Call-back function called whenever a break is adjusted via one of the break adjuster TextBoxes.

Parameters

kwarks (dict) – A dictionary of FloatBox values

adjust_categorical_bins(change)

Call-back function called whenever the content of the categorical bin input textbox is changed.

Parameters

change (object) – Change in state of the categorical bins text box

property binning

Read binning object for currently selected variable.

property categorical_bins

Return the categorical bins for currently selected variable.

property data

Read data for currently selected variable.

get_bins()

Return the current binning for all the variables.

get_woe_dict()

Return the bin dictionary for all the variables.

Return woe_dict

The WOE dictionary

Return type

dict

static load_bins_from_json(fname_in)

Load binning information from JSON file.

Parameters

fname_in (str) – Filename to load from

Returns

The dictionary of binning information

Return type

dict

merge_bins(change)

Merge two bins by removing a break/edge. The call-back is only activated upon a change selected by the widget, therefore change is passed to the call-back by the widget.

Parameters

change (object) – An object with details regarding the change in bin boundaries as selected through the merge-bin widget.

property numerical_breaks

Read breaks for currently selected variable.

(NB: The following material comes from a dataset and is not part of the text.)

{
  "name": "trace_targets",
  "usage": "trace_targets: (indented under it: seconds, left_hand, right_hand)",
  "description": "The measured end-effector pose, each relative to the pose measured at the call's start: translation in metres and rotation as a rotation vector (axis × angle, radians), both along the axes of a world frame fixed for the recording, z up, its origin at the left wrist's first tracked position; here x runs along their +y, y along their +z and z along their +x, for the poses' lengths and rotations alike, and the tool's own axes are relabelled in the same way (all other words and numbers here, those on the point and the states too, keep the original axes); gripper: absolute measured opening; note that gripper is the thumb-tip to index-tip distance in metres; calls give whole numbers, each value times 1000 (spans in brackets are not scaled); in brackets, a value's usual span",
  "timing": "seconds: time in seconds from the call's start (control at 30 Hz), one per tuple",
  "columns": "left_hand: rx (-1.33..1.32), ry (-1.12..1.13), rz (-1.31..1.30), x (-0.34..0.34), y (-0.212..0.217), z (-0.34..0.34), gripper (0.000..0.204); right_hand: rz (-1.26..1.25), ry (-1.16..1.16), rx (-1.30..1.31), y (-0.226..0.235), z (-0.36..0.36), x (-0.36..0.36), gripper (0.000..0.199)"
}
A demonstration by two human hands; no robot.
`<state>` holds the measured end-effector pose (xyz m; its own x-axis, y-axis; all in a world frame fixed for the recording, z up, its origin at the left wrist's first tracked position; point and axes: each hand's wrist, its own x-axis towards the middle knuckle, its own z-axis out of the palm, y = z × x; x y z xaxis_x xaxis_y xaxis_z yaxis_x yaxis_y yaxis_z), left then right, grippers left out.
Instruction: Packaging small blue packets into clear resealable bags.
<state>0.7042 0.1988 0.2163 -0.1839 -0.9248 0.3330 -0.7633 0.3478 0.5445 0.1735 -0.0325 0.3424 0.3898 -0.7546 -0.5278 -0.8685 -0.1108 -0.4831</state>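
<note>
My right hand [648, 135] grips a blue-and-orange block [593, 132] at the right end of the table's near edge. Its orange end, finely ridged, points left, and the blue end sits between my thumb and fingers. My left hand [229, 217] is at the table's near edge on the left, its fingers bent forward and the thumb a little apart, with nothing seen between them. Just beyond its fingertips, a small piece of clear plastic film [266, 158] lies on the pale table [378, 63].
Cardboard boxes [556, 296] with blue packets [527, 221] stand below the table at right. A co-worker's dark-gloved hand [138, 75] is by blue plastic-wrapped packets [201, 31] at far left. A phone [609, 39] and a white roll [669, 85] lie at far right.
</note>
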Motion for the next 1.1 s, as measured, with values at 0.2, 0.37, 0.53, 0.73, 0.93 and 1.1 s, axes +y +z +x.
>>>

save_bins_to_json(fname_out)

Save binning information to JSON file.

Parameters

fname_out (str) – Filename to write to

select_removed_variable(change)

Change currently selected variable for removal.

Parameters

change (dict) – A dictionary with details on the change in state of the variable selection dropdown

select_variable(change)

Register a change if a new variable is selected for binning.

Parameters

change (dict) – A dictionary with details on the change in state of the variable selection dropdown

split_bins(change)

Split a bin by inserting a break/edge halfway between the edges of the specified bin.

Parameters

change (dict) – A dictionary with details regarding the change in bin boundaries as selected through the merge-bin widget.

update_break_adjuster_widgets(is_protected=False)

Update the break adjuster widgets to show the current breaks.

update_dropdowns()

Populate the merge/split drop-downs to show the current breaks.

update_plot()

Update all the plots.

property varnames

Return the variable names

weights_of_evidence_widgets.add_legend_to_plot(plot, legend_colours, legend_labels)

Adds a legend outside of a plot.

Parameters

• plot (Figure widget) – Plot to which a legend must be added

• legend_colours (list) – Colours to be used for the legend icons

• legend_labels (list) – Labels to be used for the legend

Returns

Combined plot and legend

constrata_core_credit.variable_reduction

A module for performing variable selection and reduction

class variable_reduction.CorrelationMatrixColorCoder(lower_bound, upper_bound)

Bases: object

A class for indicating different levels of correlation between variables (for use with correlation_vif_table).

Parameters

• lower_bound (float) – The lower bound (inclusive) for medium correlation.

• upper_bound (float) – The upper bound (exclusive) for medium correlation.

Raises

• TypeError – If either or both of the bounds are not specified.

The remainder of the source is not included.